------ Provided entries
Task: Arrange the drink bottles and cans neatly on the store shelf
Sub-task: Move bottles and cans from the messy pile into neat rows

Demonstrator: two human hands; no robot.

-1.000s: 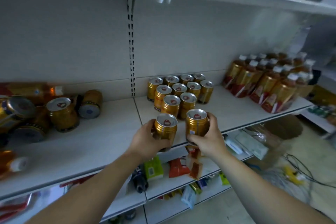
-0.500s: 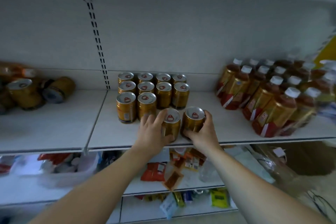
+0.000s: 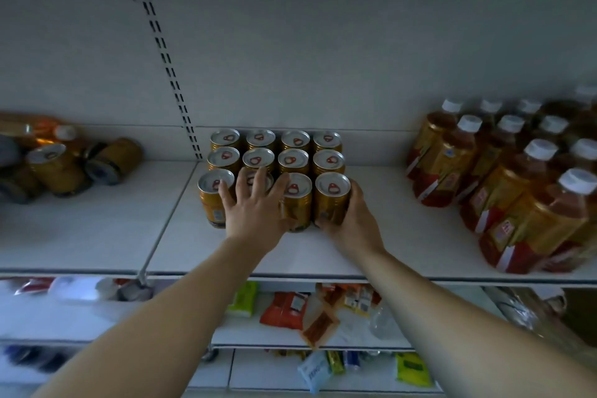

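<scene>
Gold cans [image 3: 292,160] (upright), right hand [image 3: 353,220] gripping end can [image 3: 332,200], left hand [image 3: 255,213] flat

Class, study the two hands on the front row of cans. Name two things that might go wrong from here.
The left hand presses spread across the front cans; a hard push might shove the rows behind askew. The right hand grips the rightmost front can; a careless release may tip it.

Glossy metal cans [image 3: 332,200]; clear plastic bottles [image 3: 529,203]; matt shelf [image 3: 387,236].
</scene>
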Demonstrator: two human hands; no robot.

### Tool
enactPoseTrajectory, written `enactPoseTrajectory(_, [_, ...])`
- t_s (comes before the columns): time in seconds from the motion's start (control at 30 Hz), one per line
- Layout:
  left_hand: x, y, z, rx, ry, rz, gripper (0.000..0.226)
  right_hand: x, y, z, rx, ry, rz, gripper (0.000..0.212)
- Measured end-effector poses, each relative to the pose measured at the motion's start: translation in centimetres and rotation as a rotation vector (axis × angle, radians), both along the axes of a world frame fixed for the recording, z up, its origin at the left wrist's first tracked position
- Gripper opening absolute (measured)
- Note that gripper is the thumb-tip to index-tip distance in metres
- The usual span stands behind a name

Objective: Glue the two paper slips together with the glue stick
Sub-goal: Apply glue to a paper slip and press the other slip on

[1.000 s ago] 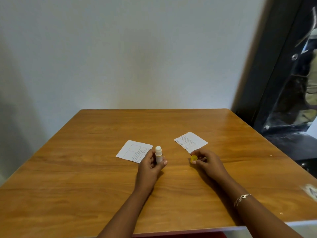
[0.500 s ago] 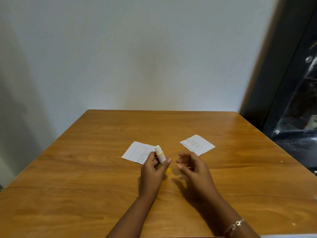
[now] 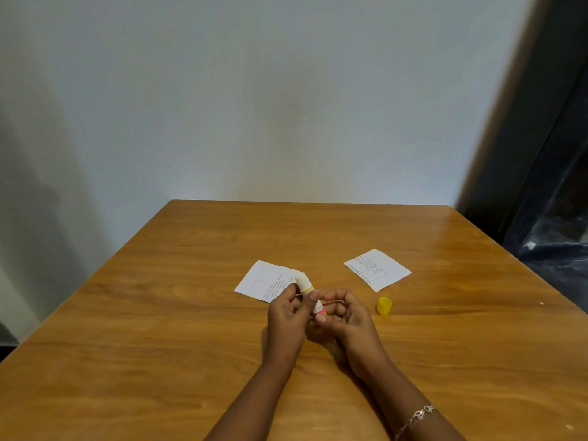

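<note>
Head view: a white cylindrical glue stick (image 3: 308, 289) with a yellow band and a pink base is held above the brown wooden table (image 3: 159, 345), uncapped, tilted with its pale tip toward 11 o'clock. The left hand (image 3: 286, 319) pinches its body between thumb and fingers; the right hand (image 3: 345, 318) closes its fingertips on the pink base. Behind the tip, a white printed paper slip (image 3: 264, 281) with ruled boxes lies flat. A second white printed paper slip (image 3: 377, 270) lies at 2 o'clock from the hands, well apart from the first. The small yellow plastic cap (image 3: 384, 305) stands on the table at 3 o'clock, near the right hand.
</note>
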State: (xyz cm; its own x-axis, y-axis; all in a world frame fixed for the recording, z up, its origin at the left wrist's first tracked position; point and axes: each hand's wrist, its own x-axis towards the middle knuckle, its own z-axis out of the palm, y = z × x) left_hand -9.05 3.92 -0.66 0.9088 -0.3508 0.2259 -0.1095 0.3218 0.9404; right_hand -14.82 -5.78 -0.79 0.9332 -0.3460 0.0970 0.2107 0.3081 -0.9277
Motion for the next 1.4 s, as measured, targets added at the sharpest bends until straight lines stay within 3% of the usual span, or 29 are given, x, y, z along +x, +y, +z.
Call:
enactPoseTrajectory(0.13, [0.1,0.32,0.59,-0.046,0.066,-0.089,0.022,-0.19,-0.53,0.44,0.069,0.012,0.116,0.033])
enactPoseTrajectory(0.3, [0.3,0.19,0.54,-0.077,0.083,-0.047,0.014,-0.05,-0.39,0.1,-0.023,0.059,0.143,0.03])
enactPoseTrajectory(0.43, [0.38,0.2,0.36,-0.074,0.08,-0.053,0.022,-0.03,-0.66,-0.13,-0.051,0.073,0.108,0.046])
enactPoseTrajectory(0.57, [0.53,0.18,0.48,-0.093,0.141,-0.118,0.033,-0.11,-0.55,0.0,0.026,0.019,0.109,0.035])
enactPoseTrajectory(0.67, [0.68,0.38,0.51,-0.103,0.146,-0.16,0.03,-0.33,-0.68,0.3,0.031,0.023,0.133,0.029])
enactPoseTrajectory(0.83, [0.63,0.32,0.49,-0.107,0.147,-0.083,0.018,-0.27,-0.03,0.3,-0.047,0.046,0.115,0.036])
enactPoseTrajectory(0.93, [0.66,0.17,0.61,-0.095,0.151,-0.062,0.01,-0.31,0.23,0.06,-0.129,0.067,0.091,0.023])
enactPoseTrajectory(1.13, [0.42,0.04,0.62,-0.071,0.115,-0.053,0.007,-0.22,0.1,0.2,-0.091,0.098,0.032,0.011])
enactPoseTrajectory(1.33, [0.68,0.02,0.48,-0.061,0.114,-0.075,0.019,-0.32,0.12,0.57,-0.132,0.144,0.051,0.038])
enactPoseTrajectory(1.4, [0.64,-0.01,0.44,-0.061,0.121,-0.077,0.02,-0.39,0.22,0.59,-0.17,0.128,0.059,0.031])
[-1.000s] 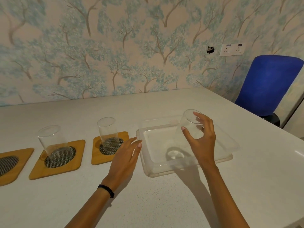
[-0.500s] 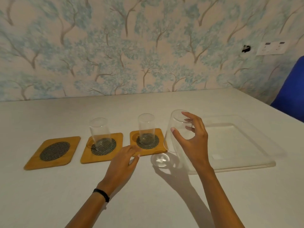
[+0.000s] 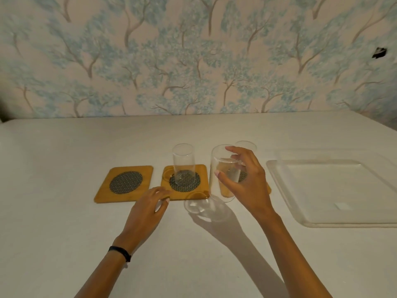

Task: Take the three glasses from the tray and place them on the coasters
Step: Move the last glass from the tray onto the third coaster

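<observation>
Since a second ago the right hand (image 3: 242, 181) has carried the third glass (image 3: 222, 175) off the tray (image 3: 322, 211), gripping it near the rim, aloft at frame centre. The tray, right of frame, now holds nothing. Two glasses occupy the middle and right coasters; the left coaster (image 3: 125, 182) stands vacant, evidently the destination. The left hand (image 3: 148, 206) rests open, flat on the table (image 3: 64, 211).

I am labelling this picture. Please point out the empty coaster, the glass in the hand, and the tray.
empty coaster (image 3: 125, 182): head view, on its dark mesh centre.
glass in the hand (image 3: 219, 190): head view, on its lower wall.
tray (image 3: 279, 186): head view, on its left rim.
</observation>
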Available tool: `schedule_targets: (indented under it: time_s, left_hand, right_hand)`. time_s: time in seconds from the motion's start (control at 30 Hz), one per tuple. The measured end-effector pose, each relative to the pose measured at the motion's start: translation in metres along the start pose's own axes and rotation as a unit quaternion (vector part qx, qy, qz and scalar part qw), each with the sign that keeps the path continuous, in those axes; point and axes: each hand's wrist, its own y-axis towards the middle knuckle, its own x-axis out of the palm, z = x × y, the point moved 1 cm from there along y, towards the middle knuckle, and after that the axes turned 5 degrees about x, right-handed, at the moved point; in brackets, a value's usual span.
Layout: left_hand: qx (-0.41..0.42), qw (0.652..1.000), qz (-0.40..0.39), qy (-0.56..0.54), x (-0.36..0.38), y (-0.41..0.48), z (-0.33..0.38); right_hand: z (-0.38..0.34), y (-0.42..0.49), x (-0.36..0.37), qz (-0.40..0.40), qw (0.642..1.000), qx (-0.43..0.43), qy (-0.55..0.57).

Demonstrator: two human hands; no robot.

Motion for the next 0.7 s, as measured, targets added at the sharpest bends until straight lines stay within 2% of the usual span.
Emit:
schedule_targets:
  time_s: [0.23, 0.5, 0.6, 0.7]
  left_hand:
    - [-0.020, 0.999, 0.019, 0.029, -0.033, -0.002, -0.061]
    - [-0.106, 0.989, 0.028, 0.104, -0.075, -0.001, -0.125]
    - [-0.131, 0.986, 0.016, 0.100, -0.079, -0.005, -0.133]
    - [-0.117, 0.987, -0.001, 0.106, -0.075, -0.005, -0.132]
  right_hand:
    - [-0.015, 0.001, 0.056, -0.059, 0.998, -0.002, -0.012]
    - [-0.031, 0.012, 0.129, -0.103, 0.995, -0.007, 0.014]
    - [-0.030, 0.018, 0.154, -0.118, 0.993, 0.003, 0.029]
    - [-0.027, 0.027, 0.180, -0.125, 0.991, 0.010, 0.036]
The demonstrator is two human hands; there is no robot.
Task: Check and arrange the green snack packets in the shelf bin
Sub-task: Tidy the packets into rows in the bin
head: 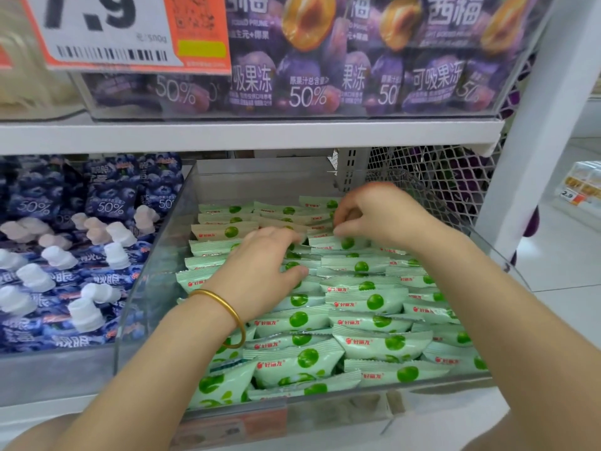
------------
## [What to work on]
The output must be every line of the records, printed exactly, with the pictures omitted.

## [Worked solution]
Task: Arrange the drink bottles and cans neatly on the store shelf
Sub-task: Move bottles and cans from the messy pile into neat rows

Demonstrator: two human hands; no robot.

-1.000s: 
-0.500s: 
+0.000s: 

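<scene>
Gold cans [image 3: 292,160] (upright), right hand [image 3: 353,220] gripping end can [image 3: 332,200], left hand [image 3: 255,213] flat

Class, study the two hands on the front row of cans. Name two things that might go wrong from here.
The left hand presses spread across the front cans; a hard push might shove the rows behind askew. The right hand grips the rightmost front can; a careless release may tip it.

Glossy metal cans [image 3: 332,200]; clear plastic bottles [image 3: 529,203]; matt shelf [image 3: 387,236].
</scene>
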Demonstrator: two human hands; no robot.

### Tool
enactPoseTrajectory, written `enactPoseTrajectory(_, [_, ...])`
- t_s (comes before the columns): time in seconds from the motion's start (control at 30 Hz), one per line
- Layout:
  left_hand: x, y, z, rx, ry, rz, gripper (0.000..0.226)
  right_hand: x, y, z, rx, ry, rz, gripper (0.000..0.212)
- Measured end-effector poses, each relative to the pose measured at the motion's start: translation in centimetres and rotation as a rotation vector (axis × angle, radians), both along the axes of a world frame fixed for the recording, z up, its origin at the left wrist's first tracked position
- Gripper opening absolute (measured)
- Note that gripper is the thumb-tip to index-tip distance in metres
- The usual span stands behind a name

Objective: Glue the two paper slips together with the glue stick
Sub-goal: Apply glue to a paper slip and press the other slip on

[1.000 s ago] 
[0.500 s ago] 
[now] 

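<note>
Head view: a white cylindrical glue stick (image 3: 308, 289) with a yellow band and a pink base is held above the brown wooden table (image 3: 159, 345), uncapped, tilted with its pale tip toward 11 o'clock. The left hand (image 3: 286, 319) pinches its body between thumb and fingers; the right hand (image 3: 345, 318) closes its fingertips on the pink base. Behind the tip, a white printed paper slip (image 3: 264, 281) with ruled boxes lies flat. A second white printed paper slip (image 3: 377, 270) lies at 2 o'clock from the hands, well apart from the first. The small yellow plastic cap (image 3: 384, 305) stands on the table at 3 o'clock, near the right hand.
</note>
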State: (xyz cm; its own x-axis, y-axis; all in a world frame fixed for the recording, z up, its origin at the left wrist's first tracked position; point and axes: each hand's wrist, its own x-axis towards the middle knuckle, its own z-axis out of the palm, y = z × x) left_hand -9.05 3.92 -0.66 0.9088 -0.3508 0.2259 -0.1095 0.3218 0.9404; right_hand -14.82 -5.78 -0.79 0.9332 -0.3460 0.0970 0.2107 0.3081 -0.9277
Motion for the next 1.4 s, as measured, targets added at the sharpest bends until straight lines stay within 3% of the usual span, or 29 are given, x, y, z along +x, +y, +z.
Call:
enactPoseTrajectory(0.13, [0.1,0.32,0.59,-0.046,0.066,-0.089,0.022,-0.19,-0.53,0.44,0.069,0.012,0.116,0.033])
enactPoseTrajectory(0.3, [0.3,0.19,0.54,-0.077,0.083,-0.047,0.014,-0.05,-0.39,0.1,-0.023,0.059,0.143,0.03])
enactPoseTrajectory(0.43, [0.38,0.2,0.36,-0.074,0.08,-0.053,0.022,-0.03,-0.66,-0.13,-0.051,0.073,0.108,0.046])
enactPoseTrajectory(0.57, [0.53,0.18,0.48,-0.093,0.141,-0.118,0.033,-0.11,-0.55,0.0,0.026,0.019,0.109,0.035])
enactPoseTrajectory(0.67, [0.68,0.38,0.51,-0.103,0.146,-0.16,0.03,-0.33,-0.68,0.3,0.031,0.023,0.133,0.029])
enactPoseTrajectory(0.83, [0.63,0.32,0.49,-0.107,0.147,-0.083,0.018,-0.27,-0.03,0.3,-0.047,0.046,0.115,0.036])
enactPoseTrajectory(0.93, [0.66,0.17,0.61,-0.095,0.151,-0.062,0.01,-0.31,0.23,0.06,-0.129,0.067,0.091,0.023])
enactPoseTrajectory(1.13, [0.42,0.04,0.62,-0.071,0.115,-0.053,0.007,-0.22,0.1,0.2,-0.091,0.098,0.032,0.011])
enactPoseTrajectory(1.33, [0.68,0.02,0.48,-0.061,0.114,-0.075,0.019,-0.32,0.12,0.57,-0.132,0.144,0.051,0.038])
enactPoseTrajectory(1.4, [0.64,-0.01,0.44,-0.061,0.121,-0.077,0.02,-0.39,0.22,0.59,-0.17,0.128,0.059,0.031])
[-1.000s] 
[-0.500s] 
[+0.000s] 

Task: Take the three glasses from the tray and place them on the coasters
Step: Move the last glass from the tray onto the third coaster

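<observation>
Since a second ago the right hand (image 3: 242, 181) has carried the third glass (image 3: 222, 175) off the tray (image 3: 322, 211), gripping it near the rim, aloft at frame centre. The tray, right of frame, now holds nothing. Two glasses occupy the middle and right coasters; the left coaster (image 3: 125, 182) stands vacant, evidently the destination. The left hand (image 3: 148, 206) rests open, flat on the table (image 3: 64, 211).

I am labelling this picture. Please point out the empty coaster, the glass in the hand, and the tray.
empty coaster (image 3: 125, 182): head view, on its dark mesh centre.
glass in the hand (image 3: 219, 190): head view, on its lower wall.
tray (image 3: 279, 186): head view, on its left rim.
</observation>
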Available tool: `schedule_targets: (indented under it: time_s, left_hand, right_hand)`. time_s: time in seconds from the motion's start (control at 30 Hz), one per tuple. The measured end-effector pose, each relative to the pose measured at the motion's start: translation in metres along the start pose's own axes and rotation as a unit quaternion (vector part qx, qy, qz and scalar part qw), each with the sign that keeps the path continuous, in those axes; point and axes: each hand's wrist, its own y-axis towards the middle knuckle, its own x-axis out of the palm, z = x × y, the point moved 1 cm from there along y, towards the middle knuckle, and after that the axes turned 5 degrees about x, right-handed, at the moved point; in brackets, a value's usual span.
Layout: left_hand: qx (-0.41..0.42), qw (0.652..1.000), qz (-0.40..0.39), qy (-0.56..0.54), x (-0.36..0.38), y (-0.41..0.48), z (-0.33..0.38); right_hand: z (-0.38..0.34), y (-0.42..0.49), x (-0.36..0.37), qz (-0.40..0.40), qw (0.642..1.000), qx (-0.43..0.43), qy (-0.55..0.57).

Demonstrator: two human hands; no robot.

Motion for the next 0.7 s, as measured, targets added at the sharpest bends until straight lines stay within 2% of the usual span.
Emit:
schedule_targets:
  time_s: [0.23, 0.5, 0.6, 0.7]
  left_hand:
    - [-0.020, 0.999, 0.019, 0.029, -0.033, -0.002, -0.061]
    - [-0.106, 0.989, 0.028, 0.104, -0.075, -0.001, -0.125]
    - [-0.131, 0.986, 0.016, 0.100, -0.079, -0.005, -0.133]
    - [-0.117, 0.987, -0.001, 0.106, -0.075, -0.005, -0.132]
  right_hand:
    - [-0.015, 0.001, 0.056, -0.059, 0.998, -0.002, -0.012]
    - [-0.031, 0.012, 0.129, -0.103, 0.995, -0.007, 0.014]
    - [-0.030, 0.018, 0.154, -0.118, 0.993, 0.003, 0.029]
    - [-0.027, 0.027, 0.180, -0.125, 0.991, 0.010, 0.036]
The demonstrator is two human hands; there is no robot.
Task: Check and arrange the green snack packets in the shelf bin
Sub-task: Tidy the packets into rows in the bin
head: 

This concludes the response.